The new, but already highly-touted Prosperity Plan is in many ways our newest flavor of the month — similar to the description above, in that there are already folks positioning themselves to play heroic roles in its inception without even noticing that by its very creation the current gap is now actually wider than before doing it. We are once again ill equipped to proactively go forward.

The infrastructure now needed to realize balance is Redevelopment Area 2, with the prudent set-aside of funding to get it off the ground, so to speak, but the progenitors of such directions are beset by the influence of the Peter Principle. The marketing /promotional folks all seem to be champing at the bit to reinvent the town without a proper sense of what they have to work with.

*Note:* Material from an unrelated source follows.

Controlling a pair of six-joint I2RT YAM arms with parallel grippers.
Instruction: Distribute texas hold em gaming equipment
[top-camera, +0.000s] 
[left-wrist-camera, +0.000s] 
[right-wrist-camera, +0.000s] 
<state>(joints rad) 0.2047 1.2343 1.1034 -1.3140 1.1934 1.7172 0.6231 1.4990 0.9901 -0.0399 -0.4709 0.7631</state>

Geotourism — everything from Apple Hill to Fannette Island to Vikingsholm to the Flume Trail to the earlier America’s Most Beautiful Playground campaign are, in one form or the other, already here or have been. Why haven’t they been considered as an attractive package before now?

As a matter of fact, now that it’s mentioned, they’ve all been here forever.

So, what is missing?

The Prosperity Plan has three clusters, two of which are geared to sustainable economic development: green building and sustainability, not to mention that health and wellness are also in that category by default. Given the difficulty of the electorate’s ability to embrace TRPA’s internal desire to make a shift which includes transect zoning’s rightful place in sustainable economic development, (even though, for their part, TRPA have not even been administering Dr. Robert Bailey’s IPES scoring the way he envisioned it) then the burden of “half-fast” thinking will still encumber us, in not fully realizing what we are working with – to make a point, the group paid to create a prosperity plan will move on, while sleeping dogs continue to lie.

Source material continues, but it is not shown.